In Search of Good Food

Pamela Rinella, who as a child spent summers on a farm in Longswamp Township, serves Pennsylvania Dutch meals to customers who drive up a mountain to get to her cafe near Tucson, Ariz.

SHE WAS BORN a German butcher’s daughter. As a young girl, Pamela A. Meyers watched her father, the late Tommy S. Meyers, smoke meats and prepare his own tasty blend of sausage for his butcher shops in Allentown.

By the time she was 9, she made her first ring bologna.
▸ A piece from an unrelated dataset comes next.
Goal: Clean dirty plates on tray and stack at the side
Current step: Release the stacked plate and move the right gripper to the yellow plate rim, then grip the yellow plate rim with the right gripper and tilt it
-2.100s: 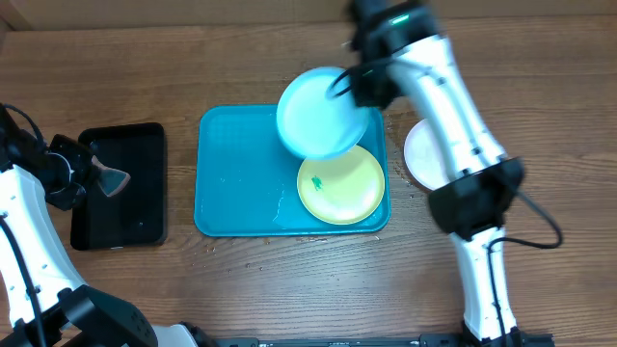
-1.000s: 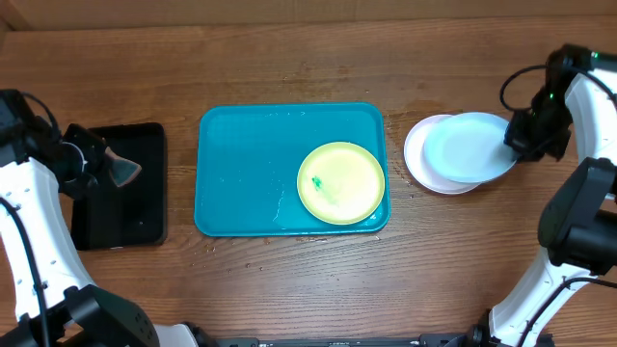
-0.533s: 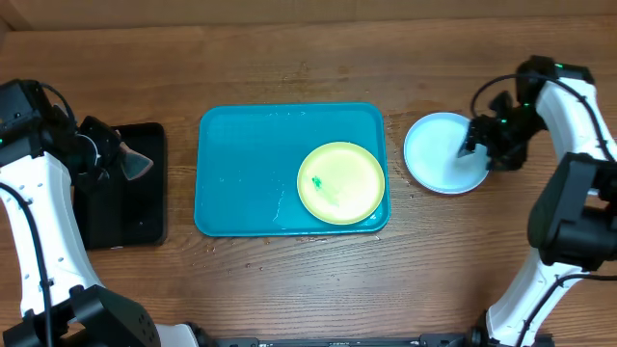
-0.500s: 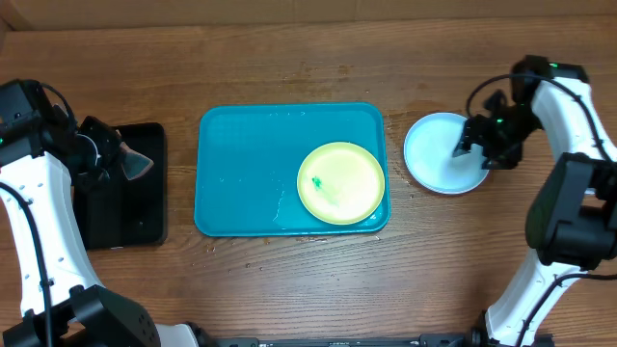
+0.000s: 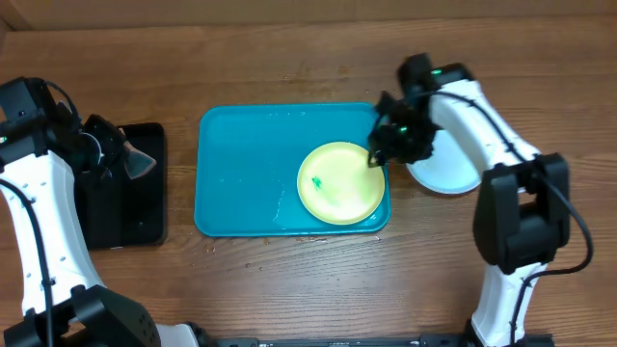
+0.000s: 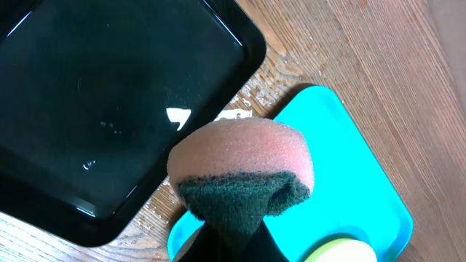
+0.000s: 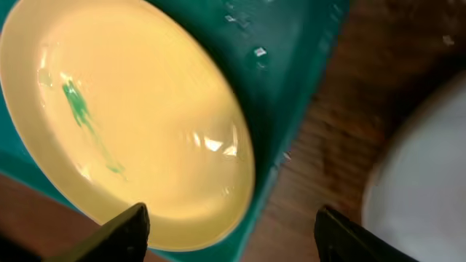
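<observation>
Two noted — right pincer (image 5: pixel 375 157) spread wide over yellow-green plate (image 5: pixel 340 183) rim, on tray (image 5: pixel 241 164); left pincer (image 6: pixel 227 236) clamped on sponge (image 6: pixel 240 164).

One plate (image 5: pixel 340 183) lies in the large tray (image 5: pixel 241 164), at its right front. Another plate (image 5: pixel 451 175) lies on the table (image 5: pixel 289 289) just right of that tray. The small tray (image 5: pixel 116 207) lies to the left, under the sponge (image 5: pixel 135 166).
</observation>
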Available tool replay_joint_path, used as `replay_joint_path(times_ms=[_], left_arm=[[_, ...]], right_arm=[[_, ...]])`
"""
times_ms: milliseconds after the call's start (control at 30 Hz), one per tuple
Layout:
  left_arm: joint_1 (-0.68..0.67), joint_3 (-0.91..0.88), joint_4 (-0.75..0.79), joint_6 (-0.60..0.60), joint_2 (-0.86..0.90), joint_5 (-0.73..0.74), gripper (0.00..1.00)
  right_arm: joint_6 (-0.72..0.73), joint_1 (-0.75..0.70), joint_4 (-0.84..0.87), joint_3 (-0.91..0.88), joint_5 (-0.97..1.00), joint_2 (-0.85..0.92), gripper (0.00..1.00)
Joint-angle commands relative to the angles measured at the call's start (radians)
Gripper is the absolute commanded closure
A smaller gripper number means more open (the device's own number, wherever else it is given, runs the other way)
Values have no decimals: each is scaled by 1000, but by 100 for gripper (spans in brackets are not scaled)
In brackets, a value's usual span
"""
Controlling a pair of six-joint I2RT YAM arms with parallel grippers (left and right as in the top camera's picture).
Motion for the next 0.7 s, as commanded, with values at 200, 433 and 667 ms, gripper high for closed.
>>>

Today, Pamela Rinella, 62, owner of The Mount Lemmon Cafe, smokes meats and makes homemade sausages as a hobby at her home in Summer Haven Village on top of Mount Lemmon near Tucson, Ariz.

She continues to use her first husband’s last name, Rinella, though she is now married to Martin Mollo.

Driven by a desire to have the best-tasting foods available for people without asking them to pay $200 a plate for it, Rinella purchased the cafe in 1986 with Mollo.

She began cooking for a living in 1972 and had worked at several restaurants before going into business for herself.

Her decision was based on a deep-rooted philosophy.

“I wanted to work with fresh foods and wasn’t able to do that working for someone else,” she said.

Her specialty is Pennsylvania Dutch cooking.

Rinella has her own definition of what goes on in her kitchen.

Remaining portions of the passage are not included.